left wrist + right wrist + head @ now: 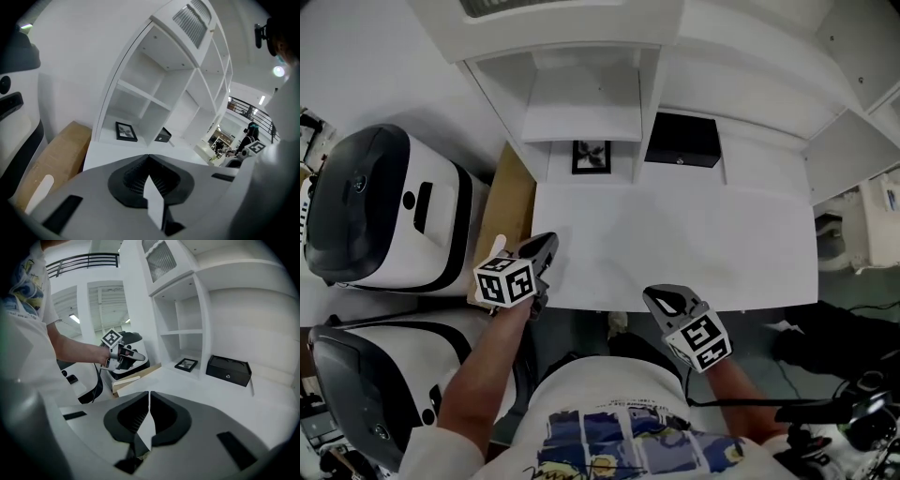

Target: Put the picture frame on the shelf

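The picture frame (591, 157) stood in the shelf's (586, 112) lowest far-left bay, nearly square, face toward the near side. The left gripper (547, 244) and right gripper (656, 296) hovered at the surface's (675, 244) near edge, jaws closed on nothing.

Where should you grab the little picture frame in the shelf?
Probably by its thin black border, pinching the near edge of the picture frame. Come from the open front of the cubby: walls flank it and a shelf board sits above. The left gripper is nearer.
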`<act>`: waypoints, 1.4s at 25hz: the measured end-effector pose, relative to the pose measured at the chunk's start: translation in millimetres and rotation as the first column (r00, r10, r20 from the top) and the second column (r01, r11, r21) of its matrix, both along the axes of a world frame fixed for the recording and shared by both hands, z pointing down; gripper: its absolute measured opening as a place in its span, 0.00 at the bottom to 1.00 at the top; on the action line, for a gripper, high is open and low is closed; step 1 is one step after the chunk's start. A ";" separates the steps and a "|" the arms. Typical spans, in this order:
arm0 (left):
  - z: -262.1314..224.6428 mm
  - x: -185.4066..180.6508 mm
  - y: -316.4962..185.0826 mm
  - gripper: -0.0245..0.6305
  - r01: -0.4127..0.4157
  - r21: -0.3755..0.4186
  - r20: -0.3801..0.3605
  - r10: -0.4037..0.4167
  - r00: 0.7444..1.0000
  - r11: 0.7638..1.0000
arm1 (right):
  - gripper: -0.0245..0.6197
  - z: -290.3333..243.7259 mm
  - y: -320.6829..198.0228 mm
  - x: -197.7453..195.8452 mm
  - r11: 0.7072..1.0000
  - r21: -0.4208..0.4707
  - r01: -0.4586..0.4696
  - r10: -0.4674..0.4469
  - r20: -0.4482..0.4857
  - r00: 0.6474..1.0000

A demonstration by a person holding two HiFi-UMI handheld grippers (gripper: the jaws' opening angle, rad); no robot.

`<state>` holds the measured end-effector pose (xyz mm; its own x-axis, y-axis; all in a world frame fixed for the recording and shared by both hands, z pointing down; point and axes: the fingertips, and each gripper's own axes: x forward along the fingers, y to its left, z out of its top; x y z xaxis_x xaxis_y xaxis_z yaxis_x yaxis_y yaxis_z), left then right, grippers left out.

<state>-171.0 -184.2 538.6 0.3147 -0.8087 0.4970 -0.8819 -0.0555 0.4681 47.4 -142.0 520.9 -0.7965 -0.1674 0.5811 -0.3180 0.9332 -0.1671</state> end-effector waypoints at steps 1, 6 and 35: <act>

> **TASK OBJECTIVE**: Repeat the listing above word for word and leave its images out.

> **OUTPUT BELOW**:
left wrist + right wrist + head @ now: 

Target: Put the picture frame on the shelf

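The picture frame (591, 157) stood in the shelf's (586, 112) lowest far-left bay, nearly square, face toward the near side. The left gripper (547, 244) and right gripper (656, 296) hovered at the surface's (675, 244) near edge, jaws closed on nothing.

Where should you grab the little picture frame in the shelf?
Probably by its thin black border, pinching the near edge of the picture frame. Come from the open front of the cubby: walls flank it and a shelf board sits above. The left gripper is nearer.
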`<act>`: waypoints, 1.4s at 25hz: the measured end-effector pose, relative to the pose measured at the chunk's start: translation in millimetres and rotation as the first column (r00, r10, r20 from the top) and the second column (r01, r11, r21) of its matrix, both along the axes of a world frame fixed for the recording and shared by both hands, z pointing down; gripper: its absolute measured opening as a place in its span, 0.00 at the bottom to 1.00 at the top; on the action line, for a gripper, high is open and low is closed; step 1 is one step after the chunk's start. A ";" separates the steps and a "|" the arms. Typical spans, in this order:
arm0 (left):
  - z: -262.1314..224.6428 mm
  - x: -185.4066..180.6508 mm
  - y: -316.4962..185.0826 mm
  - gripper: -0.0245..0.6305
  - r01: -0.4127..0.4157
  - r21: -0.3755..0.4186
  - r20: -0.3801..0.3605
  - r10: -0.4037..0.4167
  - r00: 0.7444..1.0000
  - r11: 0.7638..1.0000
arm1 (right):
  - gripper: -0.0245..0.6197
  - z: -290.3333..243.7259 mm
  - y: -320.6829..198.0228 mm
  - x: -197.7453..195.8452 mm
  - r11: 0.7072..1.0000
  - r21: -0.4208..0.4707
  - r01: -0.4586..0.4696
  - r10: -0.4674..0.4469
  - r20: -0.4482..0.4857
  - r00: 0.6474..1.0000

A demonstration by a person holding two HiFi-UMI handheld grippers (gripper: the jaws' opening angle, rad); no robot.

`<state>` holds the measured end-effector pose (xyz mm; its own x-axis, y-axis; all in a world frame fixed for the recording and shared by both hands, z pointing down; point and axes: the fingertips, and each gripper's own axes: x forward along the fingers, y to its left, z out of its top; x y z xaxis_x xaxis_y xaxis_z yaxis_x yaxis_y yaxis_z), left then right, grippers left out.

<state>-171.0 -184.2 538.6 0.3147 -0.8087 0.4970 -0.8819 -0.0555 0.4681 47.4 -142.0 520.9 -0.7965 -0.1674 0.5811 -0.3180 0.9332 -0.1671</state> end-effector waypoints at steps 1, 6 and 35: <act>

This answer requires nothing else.